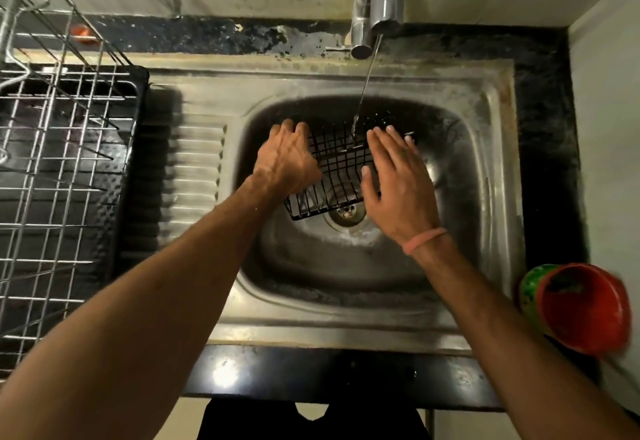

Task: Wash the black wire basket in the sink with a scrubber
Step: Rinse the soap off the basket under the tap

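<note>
Red bowl [585, 308] on the surface at 4 o'clock. At centre, black wire basket [332, 169] tilted in the sink [485, 197] over the drain, left hand [287, 159] curled on its 9 o'clock rim, right hand [398, 180] flat with straight fingers at its 3 o'clock side. Thin water stream from the tap [379, 3] at 12 o'clock

Black wire basket [332, 176] under running tap [379, 3]

A single head-worn camera looks almost straight down into the sink [485, 121]. It sits close above, both forearms reaching in from the bottom edge.
</note>
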Action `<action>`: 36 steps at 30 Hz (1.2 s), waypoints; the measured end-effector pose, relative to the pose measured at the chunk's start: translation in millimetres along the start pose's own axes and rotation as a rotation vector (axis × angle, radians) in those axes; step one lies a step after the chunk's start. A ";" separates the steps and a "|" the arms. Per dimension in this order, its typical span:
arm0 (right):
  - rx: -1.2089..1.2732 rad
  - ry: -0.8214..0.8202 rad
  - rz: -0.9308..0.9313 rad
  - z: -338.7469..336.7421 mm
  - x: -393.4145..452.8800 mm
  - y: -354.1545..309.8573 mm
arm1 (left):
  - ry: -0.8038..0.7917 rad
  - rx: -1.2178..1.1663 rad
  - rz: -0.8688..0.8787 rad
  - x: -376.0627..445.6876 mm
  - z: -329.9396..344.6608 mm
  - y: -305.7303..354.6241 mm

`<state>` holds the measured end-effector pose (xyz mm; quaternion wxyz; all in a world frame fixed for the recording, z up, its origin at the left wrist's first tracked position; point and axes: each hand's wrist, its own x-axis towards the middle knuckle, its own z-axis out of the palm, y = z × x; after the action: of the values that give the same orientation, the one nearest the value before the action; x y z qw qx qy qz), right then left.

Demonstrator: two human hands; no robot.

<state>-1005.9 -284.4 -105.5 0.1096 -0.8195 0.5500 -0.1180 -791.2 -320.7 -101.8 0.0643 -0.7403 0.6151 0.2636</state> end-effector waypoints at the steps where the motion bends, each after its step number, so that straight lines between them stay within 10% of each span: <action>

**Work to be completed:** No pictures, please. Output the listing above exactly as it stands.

**Answer section:**
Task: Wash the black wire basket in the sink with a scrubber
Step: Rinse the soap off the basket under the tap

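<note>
Red bowl [585, 308] on the surface at 4 o'clock. At centre, black wire basket [332, 169] tilted in the sink [485, 197] over the drain, left hand [287, 159] curled on its 9 o'clock rim, right hand [398, 180] flat with straight fingers at its 3 o'clock side. Thin water stream from the tap [379, 3] at 12 o'clock

Black wire basket [332, 176] under running tap [379, 3]

A single head-worn camera looks almost straight down into the sink [485, 121]. It sits close above, both forearms reaching in from the bottom edge.
</note>
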Action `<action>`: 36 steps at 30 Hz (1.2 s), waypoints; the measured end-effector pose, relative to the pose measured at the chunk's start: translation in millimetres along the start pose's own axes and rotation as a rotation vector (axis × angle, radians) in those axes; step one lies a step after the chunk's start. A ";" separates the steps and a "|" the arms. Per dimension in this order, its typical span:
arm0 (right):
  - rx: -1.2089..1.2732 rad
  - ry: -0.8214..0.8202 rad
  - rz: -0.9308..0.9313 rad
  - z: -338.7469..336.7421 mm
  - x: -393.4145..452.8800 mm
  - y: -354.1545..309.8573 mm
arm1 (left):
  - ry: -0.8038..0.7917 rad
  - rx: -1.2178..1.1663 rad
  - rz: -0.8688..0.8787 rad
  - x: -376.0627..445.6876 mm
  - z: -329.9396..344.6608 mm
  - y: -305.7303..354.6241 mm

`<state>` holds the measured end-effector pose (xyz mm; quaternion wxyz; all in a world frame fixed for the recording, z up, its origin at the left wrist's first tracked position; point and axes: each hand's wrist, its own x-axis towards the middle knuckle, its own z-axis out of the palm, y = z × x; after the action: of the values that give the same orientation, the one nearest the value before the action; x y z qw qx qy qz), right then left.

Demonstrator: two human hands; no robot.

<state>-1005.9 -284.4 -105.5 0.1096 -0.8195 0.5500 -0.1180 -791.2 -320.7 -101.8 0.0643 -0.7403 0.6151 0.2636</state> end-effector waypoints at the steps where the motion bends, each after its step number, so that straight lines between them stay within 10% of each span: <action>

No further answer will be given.